Apartments and terraced homes are envisaged on the northern end of the site, moving to the lowrise office area - complete with a lake, to be installed for engineering reasons but intended to be an appealing feature - and then on to a mixture of food and entertainment, civic uses and plazas, with buildings linking the site beneath the new arterial route.
"It's probably more lifestyle-oriented than the traditional centre in New Zealand - more the boulevard concept. It will be like a series of rooms having different themes addressing different family segments," says Mark Luker, general manager of development for Kiwi Property Management.
From Auckland City Council's viewpoint, Sylvia Park is at the centre of the eastern strategic growth management area which follows the eastern rail loop running from St Johns through Glen Innes to Panmure and on to Otahuhu. It is also marked as an urban centre in the draft document "Growing our city through liveable communities," issued in April.
Regional council population growth forecasts for the area over the next 50 years are slow, but if the liveable communities concept takes off the city council expects more than 80,000 people to live in the area by 2050 - 60 per cent more than the forecast 50,000 if things just trundle along.
Upgraded rail links would play an important role in the change and the area's population density would rise from one residential unit to 1200 sq m to a net 1:420 sq m in 2050.

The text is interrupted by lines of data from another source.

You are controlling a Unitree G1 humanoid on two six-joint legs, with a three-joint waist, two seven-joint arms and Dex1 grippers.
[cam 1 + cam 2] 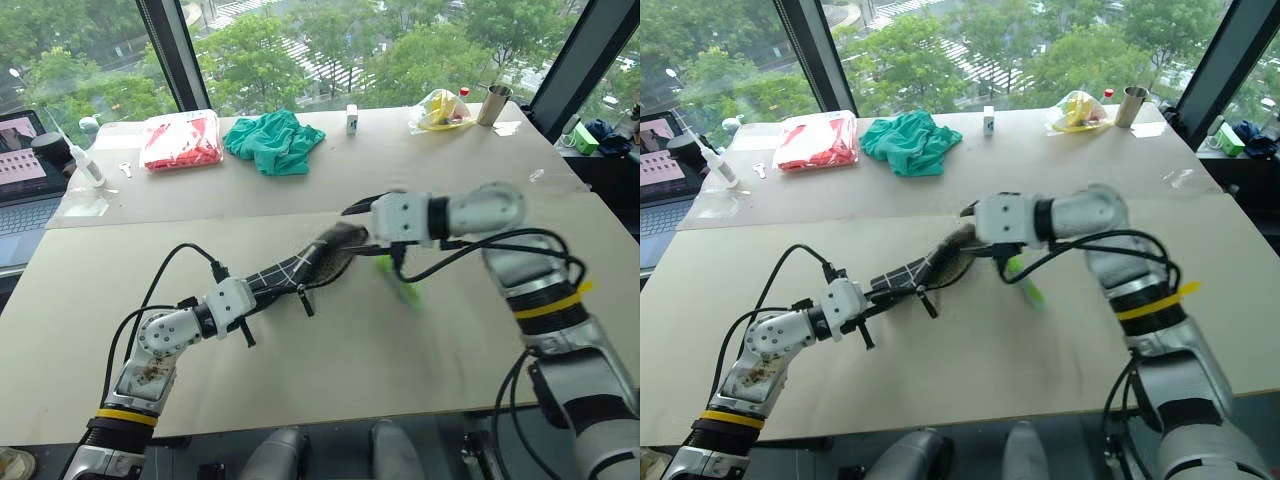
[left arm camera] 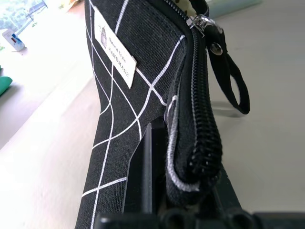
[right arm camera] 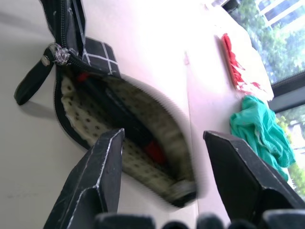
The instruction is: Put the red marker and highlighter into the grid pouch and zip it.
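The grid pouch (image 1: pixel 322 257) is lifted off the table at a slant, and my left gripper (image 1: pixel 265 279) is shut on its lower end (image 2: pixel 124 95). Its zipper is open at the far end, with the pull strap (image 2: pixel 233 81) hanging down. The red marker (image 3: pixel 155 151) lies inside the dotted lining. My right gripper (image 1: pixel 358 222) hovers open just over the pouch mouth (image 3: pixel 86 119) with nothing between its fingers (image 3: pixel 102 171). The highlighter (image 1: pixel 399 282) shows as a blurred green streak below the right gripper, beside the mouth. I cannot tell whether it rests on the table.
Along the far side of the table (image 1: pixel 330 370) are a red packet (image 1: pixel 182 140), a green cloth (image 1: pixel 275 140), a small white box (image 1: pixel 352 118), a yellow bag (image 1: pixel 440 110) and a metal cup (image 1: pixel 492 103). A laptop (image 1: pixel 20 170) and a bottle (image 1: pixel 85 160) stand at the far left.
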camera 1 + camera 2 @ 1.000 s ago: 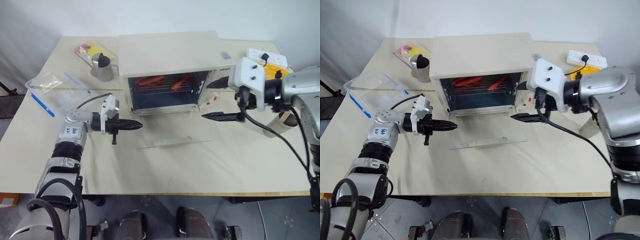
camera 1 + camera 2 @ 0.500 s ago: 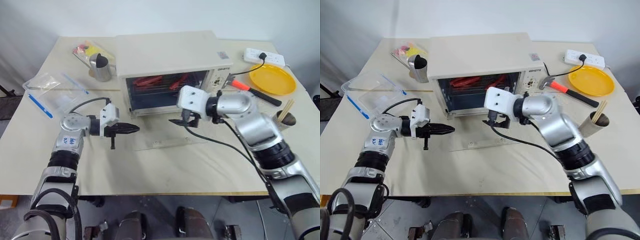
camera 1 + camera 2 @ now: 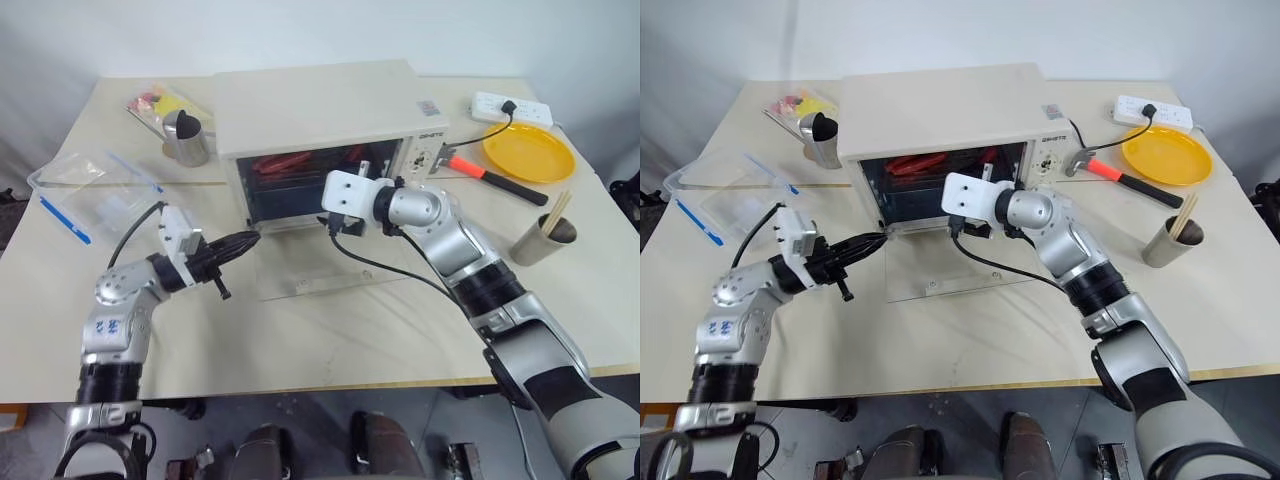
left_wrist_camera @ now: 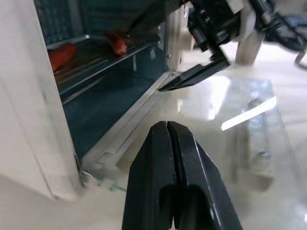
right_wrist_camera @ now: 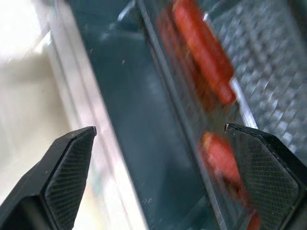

Investigations are being undertaken to create a line haul feeder system based on Panmure and Glen Innes, integrating buses and rail, and a light rail option is being considered to give access to the Mt Wellington quarry site, which is nearing its end as a quarry and is to have various forms of development in it.
While some of this sounds like squeezing people uncomfortably tightly into old industrial zones, Kiwi Income is looking only at medium density.